### PROBLEM
Copy out the data that comes next, character for character, and leave the images aside.
--- DATASET EXTRACT ---
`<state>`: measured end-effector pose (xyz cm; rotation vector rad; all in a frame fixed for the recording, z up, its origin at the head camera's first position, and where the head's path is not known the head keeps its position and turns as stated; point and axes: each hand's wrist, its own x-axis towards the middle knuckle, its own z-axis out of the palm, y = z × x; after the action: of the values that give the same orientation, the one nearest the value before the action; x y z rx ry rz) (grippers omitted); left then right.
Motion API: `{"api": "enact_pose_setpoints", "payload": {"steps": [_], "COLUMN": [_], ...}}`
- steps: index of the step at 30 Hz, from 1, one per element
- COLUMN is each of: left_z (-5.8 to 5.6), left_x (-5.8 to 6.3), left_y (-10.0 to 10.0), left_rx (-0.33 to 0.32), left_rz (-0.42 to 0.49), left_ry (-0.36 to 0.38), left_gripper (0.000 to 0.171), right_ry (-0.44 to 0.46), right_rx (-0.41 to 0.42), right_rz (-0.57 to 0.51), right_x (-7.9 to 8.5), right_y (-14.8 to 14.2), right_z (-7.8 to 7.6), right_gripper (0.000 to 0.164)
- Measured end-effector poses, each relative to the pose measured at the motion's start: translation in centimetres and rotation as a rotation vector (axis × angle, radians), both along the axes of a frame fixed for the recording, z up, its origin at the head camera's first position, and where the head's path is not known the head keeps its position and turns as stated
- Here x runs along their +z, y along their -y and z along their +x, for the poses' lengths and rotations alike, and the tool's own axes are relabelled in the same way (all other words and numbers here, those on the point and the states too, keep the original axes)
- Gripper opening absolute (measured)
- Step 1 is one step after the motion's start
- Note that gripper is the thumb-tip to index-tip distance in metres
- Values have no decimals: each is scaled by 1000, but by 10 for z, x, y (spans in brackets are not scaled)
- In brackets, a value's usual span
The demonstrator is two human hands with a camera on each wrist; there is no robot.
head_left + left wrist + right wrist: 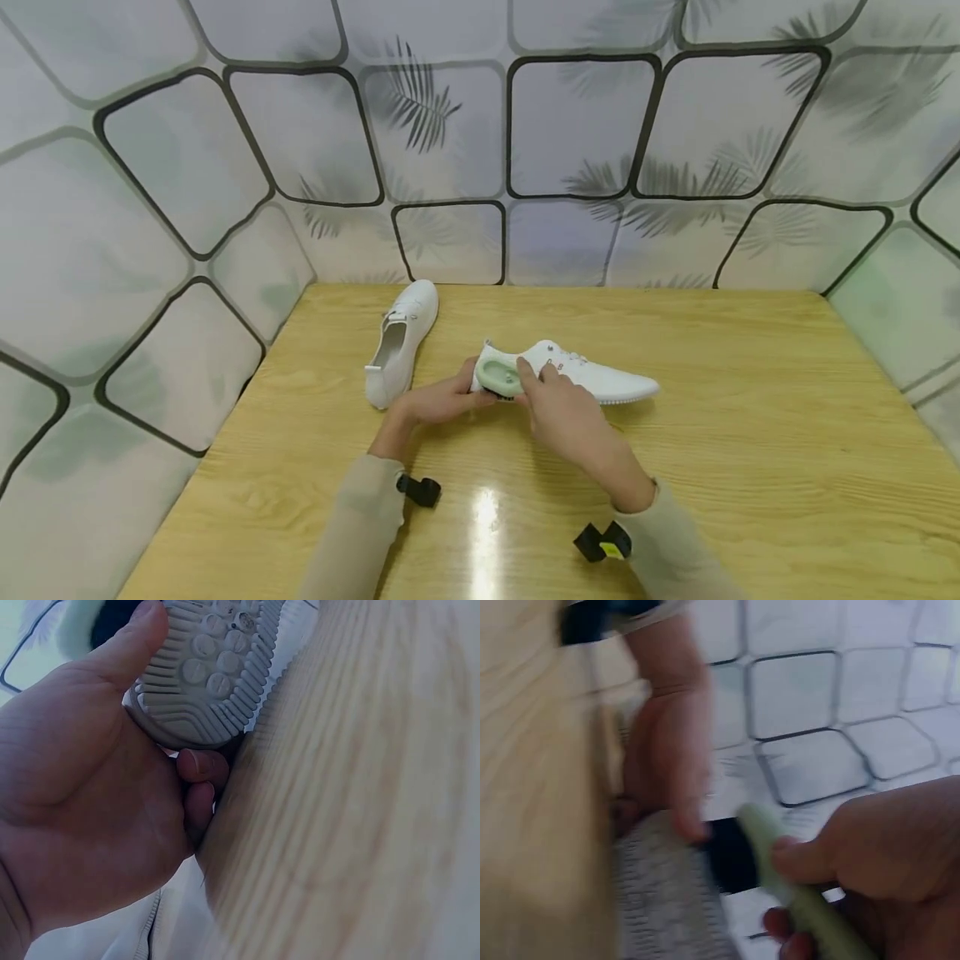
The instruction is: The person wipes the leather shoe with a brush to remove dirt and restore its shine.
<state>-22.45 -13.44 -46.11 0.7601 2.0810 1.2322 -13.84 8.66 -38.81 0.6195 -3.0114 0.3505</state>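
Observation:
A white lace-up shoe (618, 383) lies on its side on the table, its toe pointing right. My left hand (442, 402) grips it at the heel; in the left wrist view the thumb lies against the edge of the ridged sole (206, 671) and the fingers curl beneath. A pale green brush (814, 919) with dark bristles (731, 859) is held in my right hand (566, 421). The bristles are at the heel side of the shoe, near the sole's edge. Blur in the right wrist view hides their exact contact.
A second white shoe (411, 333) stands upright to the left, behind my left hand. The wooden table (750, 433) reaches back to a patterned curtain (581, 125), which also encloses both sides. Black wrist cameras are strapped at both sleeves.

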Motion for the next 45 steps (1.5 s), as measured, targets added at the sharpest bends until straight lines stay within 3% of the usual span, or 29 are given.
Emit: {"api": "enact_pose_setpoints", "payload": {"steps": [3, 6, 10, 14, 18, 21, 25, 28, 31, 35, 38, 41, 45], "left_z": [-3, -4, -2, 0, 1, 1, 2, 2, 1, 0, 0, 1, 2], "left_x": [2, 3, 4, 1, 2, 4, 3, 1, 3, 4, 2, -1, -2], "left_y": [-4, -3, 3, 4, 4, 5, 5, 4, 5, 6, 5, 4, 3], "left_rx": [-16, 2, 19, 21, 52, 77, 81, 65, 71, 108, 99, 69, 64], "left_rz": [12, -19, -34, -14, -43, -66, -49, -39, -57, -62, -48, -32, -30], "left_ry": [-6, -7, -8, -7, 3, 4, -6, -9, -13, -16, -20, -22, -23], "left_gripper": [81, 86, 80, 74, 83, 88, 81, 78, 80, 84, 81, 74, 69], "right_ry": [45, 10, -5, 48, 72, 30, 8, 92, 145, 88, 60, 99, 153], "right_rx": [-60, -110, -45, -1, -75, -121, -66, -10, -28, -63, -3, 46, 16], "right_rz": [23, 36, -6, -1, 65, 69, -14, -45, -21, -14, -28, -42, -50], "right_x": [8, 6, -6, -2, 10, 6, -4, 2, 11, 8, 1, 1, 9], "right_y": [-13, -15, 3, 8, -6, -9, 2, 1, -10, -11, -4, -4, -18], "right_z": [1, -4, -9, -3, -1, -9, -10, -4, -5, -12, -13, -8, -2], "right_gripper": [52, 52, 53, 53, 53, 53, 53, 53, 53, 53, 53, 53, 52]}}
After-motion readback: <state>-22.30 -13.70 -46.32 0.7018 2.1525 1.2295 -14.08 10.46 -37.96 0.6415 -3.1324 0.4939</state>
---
### WRITTEN REPLY
`<state>`: measured end-effector pose (xyz cm; rotation vector rad; all in a frame fixed for the recording, z up, its origin at the head camera's first position, and where the head's path is not known the head keeps its position and turns as stated; point and axes: each hand's wrist, its own x-axis towards the middle knuckle, its own z-axis out of the palm, y = z × x; after the action: of the values that give the same orientation, the one nearest the value before the action; x y z rx ry rz) (grippers omitted); left then right.
Motion API: `{"api": "enact_pose_setpoints", "payload": {"steps": [_], "COLUMN": [_], ...}}`
- steps: index of the step at 30 Hz, from 1, one per element
- COLUMN is each of: left_z (-5.8 to 5.6), left_x (-5.8 to 6.3), left_y (-10.0 to 10.0), left_rx (-0.33 to 0.32), left_rz (-0.42 to 0.49), left_ry (-0.36 to 0.38), left_gripper (0.000 to 0.171), right_ry (-0.44 to 0.46), right_rx (-0.41 to 0.42), right_rz (-0.57 to 0.51), right_x (-7.9 to 8.5), right_y (-14.8 to 14.2), right_z (-7.8 to 7.6), right_gripper (0.000 to 0.164)
- Measured end-effector poses, each relative to the pose measured at the motion's start: translation in centimetres and rotation as a rotation vector (axis × angle, radians), both along the axes of a frame fixed for the recording, z up, its origin at the head camera's first position, and where the head's path is not known the head keeps its position and turns as stated
- Here x runs along their +z, y along their -y and z along their +x, for the poses' lengths and rotations alike, and the tool's own axes are relabelled in the same way (all other words and numbers here, those on the point and the states too, keep the original axes)
- Gripper opening absolute (measured)
- Step 1 is one step after the motion's start
- Note that gripper is the thumb-tip to index-tip distance in metres
- Values have no decimals: each is scaled by 1000, but by 10 for z, x, y (spans in brackets are not scaled)
- In brackets, a value's usual span
The demonstrator is two human hands with a camera on each wrist; there is no robot.
head_left + left wrist + right wrist: 
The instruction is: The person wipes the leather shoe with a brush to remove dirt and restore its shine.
<state>-22.45 -13.44 -46.11 0.7601 2.0810 1.2322 -13.84 8.66 -38.81 0.6195 -3.0114 0.3505</state>
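Observation:
A white lace-up shoe (618, 383) lies on its side on the table, its toe pointing right. My left hand (442, 402) grips it at the heel; in the left wrist view the thumb lies against the edge of the ridged sole (206, 671) and the fingers curl beneath. A pale green brush (814, 919) with dark bristles (731, 859) is held in my right hand (566, 421). The bristles are at the heel side of the shoe, near the sole's edge. Blur in the right wrist view hides their exact contact.
A second white shoe (411, 333) stands upright to the left, behind my left hand. The wooden table (750, 433) reaches back to a patterned curtain (581, 125), which also encloses both sides. Black wrist cameras are strapped at both sleeves.
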
Motion for the next 45 steps (1.5 s), as measured, targets added at the sharpest bends until straight lines stay within 3% of the usual span, or 29 are given.
Emit: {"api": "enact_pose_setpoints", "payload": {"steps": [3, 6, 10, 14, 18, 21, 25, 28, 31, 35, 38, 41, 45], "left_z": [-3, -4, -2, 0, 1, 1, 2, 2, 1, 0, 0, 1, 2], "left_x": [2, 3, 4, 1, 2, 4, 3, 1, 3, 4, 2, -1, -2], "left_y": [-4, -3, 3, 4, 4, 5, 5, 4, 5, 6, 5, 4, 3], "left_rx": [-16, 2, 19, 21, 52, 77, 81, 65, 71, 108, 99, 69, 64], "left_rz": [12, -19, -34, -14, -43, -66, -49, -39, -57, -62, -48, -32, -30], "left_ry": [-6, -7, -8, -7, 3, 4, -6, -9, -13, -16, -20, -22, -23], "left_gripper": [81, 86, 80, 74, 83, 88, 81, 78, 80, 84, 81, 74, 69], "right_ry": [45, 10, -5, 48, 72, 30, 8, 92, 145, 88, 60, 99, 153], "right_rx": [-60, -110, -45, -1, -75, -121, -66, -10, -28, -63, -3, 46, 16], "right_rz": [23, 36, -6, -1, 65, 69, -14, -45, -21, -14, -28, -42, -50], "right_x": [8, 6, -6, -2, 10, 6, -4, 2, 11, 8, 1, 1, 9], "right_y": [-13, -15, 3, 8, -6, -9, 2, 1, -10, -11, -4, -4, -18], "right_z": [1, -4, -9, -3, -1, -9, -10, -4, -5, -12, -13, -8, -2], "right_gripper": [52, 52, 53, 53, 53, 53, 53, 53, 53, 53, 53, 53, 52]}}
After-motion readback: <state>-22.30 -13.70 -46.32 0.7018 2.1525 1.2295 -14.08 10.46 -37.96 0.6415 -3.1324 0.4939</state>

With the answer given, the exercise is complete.